Viene a cuento el epígrafe,  parafraseando a una antigua denominación de “El Hombre enfermo de Europa”, título con el que se señalaba al Imperio Turco, el que hace cerca de cien años, después de la Primera Guerra Mundial, había terminado de caer en un terrible estado de deterioro político-social y decadencia moral, en poder de califas, que lo condujeron a un estado de descomposición. En tan graves circunstancias por las que la situación parecía no tener remedio, el país encontró el camino de su recuperación cuando la nación turca fue rescatada mediante el exitoso pronunciamiento de Mustafá Kemal, un inteligente y patriota joven, líder del gran movimiento político nacionalista conocido como “La revolución de los jóvenes”. El movimiento triunfante, acabó con un  régimen, absolutista que había hundido a aquella nación, dominada por un sultanato retrógrado, que dio lugar a un estado de degeneración social y moral. Kemal, entonces, condujo el movimiento triunfal hacia un cambio radical, echó a los califas y sultanes y en la nación otomana e hizo renacer a una nueva etapa realmente democrática. Elegido presidente el 29 de octubre de 1923 proclamó la República Secular, efectuó reformas en una gran cruzada de moralización y restauración de los valores fundamentales. Después de su elección como primer presidente de Turquía, recibió el título de Ataturk o padre de los turcos. Aquel imperio en crisis pasó a una etapa de renovación y de gran presencia dentro del concierto de Europa.

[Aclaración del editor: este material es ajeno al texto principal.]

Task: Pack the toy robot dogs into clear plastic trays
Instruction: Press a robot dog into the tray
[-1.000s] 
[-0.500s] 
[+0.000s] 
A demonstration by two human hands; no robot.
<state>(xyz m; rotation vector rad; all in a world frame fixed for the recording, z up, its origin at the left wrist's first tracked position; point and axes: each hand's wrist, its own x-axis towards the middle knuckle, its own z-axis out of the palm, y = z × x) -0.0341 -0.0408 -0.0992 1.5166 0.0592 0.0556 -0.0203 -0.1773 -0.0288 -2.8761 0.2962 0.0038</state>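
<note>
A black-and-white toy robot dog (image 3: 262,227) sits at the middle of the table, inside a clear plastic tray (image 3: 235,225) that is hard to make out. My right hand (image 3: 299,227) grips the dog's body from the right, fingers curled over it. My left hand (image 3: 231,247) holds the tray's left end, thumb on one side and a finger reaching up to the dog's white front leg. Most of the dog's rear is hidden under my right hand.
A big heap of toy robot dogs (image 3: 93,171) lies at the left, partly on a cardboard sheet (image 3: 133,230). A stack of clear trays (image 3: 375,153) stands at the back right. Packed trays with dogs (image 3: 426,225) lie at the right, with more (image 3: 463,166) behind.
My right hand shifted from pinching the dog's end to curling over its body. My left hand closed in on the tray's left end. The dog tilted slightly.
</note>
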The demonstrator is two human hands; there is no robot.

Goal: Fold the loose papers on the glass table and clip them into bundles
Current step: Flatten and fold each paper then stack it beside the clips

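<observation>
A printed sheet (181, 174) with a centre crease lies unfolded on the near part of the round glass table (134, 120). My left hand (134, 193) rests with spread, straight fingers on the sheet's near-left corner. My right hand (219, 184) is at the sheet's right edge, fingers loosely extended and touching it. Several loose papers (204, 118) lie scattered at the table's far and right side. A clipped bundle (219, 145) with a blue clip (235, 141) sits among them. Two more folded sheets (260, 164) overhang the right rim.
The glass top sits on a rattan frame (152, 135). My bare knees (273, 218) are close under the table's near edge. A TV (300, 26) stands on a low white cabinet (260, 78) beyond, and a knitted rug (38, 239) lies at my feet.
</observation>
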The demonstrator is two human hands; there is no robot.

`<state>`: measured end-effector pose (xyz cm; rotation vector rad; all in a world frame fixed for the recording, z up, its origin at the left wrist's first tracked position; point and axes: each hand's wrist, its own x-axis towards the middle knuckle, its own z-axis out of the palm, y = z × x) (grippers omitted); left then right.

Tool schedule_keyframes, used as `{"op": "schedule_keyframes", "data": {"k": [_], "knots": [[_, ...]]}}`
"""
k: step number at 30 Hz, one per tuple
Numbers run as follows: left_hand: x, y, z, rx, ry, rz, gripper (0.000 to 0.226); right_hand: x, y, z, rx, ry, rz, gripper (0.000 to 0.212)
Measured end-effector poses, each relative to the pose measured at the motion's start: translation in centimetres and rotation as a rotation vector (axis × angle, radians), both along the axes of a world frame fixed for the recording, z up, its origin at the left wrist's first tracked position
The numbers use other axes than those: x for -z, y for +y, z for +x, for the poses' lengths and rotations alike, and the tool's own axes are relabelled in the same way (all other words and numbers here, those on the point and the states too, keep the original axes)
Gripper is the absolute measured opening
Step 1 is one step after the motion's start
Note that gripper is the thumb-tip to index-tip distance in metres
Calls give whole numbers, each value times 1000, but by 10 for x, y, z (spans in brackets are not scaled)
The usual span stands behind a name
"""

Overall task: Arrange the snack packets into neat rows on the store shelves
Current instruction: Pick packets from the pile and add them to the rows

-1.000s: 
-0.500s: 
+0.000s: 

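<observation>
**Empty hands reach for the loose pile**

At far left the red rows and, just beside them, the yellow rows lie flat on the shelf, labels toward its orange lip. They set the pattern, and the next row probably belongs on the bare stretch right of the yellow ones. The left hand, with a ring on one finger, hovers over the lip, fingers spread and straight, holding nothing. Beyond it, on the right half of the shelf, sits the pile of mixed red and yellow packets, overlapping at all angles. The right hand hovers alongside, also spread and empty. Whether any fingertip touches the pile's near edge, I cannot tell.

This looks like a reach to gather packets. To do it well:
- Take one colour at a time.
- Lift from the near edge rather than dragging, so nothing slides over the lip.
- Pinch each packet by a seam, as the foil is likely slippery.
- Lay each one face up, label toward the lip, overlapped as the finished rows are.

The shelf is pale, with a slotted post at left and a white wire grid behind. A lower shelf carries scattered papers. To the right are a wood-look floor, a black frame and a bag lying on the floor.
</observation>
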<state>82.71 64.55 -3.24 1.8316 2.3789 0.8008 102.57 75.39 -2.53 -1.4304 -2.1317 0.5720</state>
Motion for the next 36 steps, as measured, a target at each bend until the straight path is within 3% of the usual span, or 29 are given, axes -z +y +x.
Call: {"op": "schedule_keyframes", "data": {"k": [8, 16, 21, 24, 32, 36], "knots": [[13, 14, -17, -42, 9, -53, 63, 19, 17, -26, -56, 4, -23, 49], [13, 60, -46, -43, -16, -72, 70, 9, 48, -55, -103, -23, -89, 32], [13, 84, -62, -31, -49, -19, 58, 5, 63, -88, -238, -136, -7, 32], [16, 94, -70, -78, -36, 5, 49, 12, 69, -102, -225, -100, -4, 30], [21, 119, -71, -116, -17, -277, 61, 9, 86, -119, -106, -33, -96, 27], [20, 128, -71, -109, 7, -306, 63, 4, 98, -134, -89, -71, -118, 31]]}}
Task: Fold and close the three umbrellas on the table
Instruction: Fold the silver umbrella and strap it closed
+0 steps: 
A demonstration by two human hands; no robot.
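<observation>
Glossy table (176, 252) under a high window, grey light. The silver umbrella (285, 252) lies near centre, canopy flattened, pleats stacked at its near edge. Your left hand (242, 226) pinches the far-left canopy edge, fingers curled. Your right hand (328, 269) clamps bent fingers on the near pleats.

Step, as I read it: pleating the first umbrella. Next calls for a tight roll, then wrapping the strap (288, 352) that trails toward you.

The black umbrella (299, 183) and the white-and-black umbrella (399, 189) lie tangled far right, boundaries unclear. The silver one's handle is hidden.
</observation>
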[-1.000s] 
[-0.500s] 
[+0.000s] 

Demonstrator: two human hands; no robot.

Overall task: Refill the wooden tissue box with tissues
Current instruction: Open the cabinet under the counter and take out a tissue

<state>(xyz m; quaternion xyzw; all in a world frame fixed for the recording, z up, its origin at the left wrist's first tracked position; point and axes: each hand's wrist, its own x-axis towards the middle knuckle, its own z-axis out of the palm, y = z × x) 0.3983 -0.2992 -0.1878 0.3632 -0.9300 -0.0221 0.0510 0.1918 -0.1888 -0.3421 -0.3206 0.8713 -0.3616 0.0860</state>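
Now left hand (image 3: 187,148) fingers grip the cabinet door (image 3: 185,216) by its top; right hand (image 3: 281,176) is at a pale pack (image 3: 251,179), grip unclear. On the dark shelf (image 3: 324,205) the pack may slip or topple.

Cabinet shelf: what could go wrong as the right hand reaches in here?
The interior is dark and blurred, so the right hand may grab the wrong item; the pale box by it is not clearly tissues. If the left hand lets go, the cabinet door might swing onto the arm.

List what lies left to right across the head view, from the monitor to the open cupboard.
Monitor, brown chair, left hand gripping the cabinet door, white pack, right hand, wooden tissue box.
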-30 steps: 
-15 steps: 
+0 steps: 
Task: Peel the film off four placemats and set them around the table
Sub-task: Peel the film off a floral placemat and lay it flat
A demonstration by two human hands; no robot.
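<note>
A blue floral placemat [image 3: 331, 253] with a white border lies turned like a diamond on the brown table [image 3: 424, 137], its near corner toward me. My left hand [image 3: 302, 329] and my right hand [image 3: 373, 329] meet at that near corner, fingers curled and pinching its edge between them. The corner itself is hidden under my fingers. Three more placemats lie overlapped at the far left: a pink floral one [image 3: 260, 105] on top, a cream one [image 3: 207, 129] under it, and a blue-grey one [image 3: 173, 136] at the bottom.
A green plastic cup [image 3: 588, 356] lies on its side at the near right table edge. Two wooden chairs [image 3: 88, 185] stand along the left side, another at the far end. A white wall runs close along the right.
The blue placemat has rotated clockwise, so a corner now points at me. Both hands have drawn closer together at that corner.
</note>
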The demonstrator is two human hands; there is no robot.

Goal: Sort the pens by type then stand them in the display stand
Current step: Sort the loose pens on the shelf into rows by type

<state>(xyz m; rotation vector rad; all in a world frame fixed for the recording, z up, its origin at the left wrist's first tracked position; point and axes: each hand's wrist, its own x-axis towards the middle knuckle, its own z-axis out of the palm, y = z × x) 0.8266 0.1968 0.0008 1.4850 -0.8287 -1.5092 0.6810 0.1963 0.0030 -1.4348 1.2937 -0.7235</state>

Esta referencia histórica resulta oportuna, porque parecería existir cierto parecido con lo que, de manera alarmante viene aconteciendo en el Perú en cuanto a una interminable secuela de detestables comportamientos,  descomposición moral de una sociedad que ya se ha acostumbrado a convivir con toda una exuberante corrupción, en todos los niveles: político, social, público y privado y una peligrosa secuela de criminalidad derivada de los malos ejemplos y la carencia de autoridad. Desde luego no hay un asomo de  rectificación o de acto de contrición ni la inmediata posibilidad de encontrar el camino correcto de recomposición, porque contrariamente se inscriben en las páginas oscuras de la nación: exacciones, enriquecimientos con los recursos del Estado, crímenes cuotidianos, derivados del mal ejemplo y de  insensibilidad, a tal punto que se va perdiendo hasta el más  mínimo concepto de respeto a la vida humana que hoy vale menos que unas cuantas pesetas.

El Perú no es un país pobre sino una nación empobrecida por la corrupción, que envilece, desmoraliza, y destruye. Está pasando por una curiosa realidad en la que se ha puesto en evidencia  una especie de  mitológica “Caja de Pandora”, hecha realidad y  de la que se escaparon todos los males, sin que haya existido algún Epimeteo que imprudentemente la destapara. La descomposición y decadencia moral son alarmantes y han adquirido dimensiones inconmensurables con manifestaciones somáticas de criminalidad, como forma de vida, tan alarmantemente en progreso que. Ojalá, no más, no nos destruya con la fuerza que acabó a Sodoma y Gomorra.